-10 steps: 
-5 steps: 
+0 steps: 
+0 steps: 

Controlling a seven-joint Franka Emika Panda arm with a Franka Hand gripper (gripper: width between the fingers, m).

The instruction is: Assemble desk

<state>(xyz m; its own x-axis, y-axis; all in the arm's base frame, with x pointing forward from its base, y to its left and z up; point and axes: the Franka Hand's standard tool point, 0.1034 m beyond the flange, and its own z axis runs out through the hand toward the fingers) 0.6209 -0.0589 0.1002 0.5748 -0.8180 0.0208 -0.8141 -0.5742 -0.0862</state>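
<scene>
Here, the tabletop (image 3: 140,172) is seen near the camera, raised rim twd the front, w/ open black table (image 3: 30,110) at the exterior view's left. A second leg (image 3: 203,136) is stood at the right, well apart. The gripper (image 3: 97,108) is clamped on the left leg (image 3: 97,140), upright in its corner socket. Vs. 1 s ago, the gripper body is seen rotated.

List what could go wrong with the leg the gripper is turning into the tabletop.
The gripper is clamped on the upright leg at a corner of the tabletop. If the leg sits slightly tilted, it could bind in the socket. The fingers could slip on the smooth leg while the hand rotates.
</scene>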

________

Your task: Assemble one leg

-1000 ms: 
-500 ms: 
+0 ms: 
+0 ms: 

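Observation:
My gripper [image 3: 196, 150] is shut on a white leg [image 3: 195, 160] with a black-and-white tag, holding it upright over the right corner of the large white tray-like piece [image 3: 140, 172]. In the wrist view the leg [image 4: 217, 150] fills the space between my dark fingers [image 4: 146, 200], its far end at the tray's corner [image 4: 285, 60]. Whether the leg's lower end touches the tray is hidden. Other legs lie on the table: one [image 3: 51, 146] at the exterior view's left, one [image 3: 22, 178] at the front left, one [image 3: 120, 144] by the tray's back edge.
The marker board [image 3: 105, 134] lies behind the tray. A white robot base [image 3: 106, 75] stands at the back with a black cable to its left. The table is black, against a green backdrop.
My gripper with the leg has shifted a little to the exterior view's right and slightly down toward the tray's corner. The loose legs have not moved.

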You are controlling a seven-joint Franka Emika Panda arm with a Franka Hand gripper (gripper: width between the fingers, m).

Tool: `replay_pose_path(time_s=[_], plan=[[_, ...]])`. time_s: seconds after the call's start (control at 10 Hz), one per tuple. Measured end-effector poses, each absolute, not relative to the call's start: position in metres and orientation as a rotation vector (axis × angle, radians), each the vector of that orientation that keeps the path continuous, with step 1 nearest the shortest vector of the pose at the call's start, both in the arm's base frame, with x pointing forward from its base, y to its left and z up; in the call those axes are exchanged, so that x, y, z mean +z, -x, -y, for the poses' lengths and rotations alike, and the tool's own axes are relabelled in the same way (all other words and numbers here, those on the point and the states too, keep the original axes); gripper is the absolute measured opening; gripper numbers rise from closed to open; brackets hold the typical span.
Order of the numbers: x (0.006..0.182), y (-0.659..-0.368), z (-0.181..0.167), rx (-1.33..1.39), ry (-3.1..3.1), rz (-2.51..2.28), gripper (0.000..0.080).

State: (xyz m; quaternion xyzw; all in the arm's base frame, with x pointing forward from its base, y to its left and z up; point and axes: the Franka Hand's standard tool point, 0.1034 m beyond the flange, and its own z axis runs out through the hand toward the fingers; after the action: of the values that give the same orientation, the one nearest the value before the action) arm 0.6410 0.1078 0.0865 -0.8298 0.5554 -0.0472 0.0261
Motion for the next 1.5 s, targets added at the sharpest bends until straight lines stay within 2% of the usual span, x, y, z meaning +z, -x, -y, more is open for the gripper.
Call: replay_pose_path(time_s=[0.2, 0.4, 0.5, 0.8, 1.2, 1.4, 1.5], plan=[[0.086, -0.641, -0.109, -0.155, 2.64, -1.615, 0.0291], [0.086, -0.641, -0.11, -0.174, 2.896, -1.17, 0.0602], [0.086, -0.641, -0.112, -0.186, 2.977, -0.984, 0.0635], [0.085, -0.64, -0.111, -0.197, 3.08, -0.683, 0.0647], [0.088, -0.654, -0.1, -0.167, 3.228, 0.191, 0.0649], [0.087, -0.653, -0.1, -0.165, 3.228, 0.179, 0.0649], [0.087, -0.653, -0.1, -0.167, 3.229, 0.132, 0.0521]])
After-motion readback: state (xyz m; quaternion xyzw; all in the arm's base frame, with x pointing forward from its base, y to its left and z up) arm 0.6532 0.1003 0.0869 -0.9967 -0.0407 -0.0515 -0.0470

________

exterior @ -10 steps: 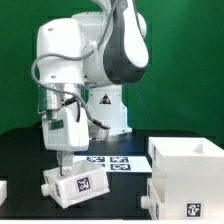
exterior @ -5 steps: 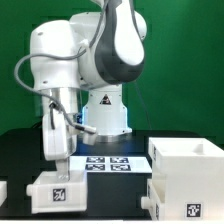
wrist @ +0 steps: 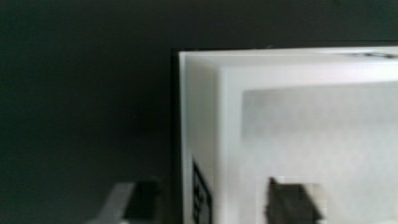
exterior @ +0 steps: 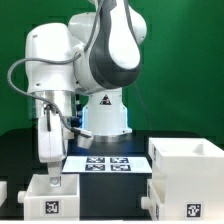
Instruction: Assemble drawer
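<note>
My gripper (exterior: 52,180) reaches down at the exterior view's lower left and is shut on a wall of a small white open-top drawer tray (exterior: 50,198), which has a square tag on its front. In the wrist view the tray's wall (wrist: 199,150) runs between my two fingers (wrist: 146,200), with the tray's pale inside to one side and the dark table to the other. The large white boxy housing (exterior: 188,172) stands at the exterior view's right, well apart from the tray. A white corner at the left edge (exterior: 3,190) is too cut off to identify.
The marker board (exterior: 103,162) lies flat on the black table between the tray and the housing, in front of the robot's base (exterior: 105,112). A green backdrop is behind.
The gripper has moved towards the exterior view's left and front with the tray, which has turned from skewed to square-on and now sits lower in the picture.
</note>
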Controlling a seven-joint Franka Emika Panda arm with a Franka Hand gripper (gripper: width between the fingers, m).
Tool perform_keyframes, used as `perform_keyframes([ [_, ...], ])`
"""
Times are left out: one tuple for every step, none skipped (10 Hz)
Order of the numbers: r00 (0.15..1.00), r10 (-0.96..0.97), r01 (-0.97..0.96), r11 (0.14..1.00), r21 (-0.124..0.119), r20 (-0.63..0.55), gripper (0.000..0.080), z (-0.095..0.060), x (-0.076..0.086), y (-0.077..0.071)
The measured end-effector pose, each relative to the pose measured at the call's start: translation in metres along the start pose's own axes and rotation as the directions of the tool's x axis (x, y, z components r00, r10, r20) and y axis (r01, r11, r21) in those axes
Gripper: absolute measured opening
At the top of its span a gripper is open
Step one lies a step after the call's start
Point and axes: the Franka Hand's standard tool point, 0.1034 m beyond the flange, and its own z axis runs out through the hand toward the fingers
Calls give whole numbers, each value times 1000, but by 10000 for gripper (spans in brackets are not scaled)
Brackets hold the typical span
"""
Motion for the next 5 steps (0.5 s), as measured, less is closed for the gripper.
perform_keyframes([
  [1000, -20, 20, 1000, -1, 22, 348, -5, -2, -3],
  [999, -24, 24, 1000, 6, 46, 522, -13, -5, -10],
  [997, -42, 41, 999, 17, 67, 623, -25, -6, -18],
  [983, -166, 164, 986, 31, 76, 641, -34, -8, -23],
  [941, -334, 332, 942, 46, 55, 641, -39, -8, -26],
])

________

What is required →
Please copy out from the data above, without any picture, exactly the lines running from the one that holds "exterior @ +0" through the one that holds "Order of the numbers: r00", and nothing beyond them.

Response →
exterior @ +0 steps: 
Instruction: Assemble drawer
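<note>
My gripper (exterior: 52,180) reaches down at the exterior view's lower left and is shut on a wall of a small white open-top drawer tray (exterior: 50,198), which has a square tag on its front. In the wrist view the tray's wall (wrist: 199,150) runs between my two fingers (wrist: 146,200), with the tray's pale inside to one side and the dark table to the other. The large white boxy housing (exterior: 188,172) stands at the exterior view's right, well apart from the tray. A white corner at the left edge (exterior: 3,190) is too cut off to identify.
The marker board (exterior: 103,162) lies flat on the black table between the tray and the housing, in front of the robot's base (exterior: 105,112). A green backdrop is behind.
The gripper has moved towards the exterior view's left and front with the tray, which has turned from skewed to square-on and now sits lower in the picture.
</note>
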Controlling a seven-joint Franka Emika Panda arm with a Franka Hand gripper (gripper: width between the fingers, m).
Tool perform_keyframes, used as `perform_keyframes([ [_, ...], ])`
"""
Times are left out: one tuple for every step, none skipped (10 Hz)
Order of the numbers: r00 (0.15..1.00), r10 (-0.96..0.97), r01 (-0.97..0.96), r11 (0.14..1.00), r21 (-0.124..0.119), r20 (-0.63..0.55), gripper (0.000..0.080), z (-0.095..0.060), x (-0.076..0.086), y (-0.077..0.071)

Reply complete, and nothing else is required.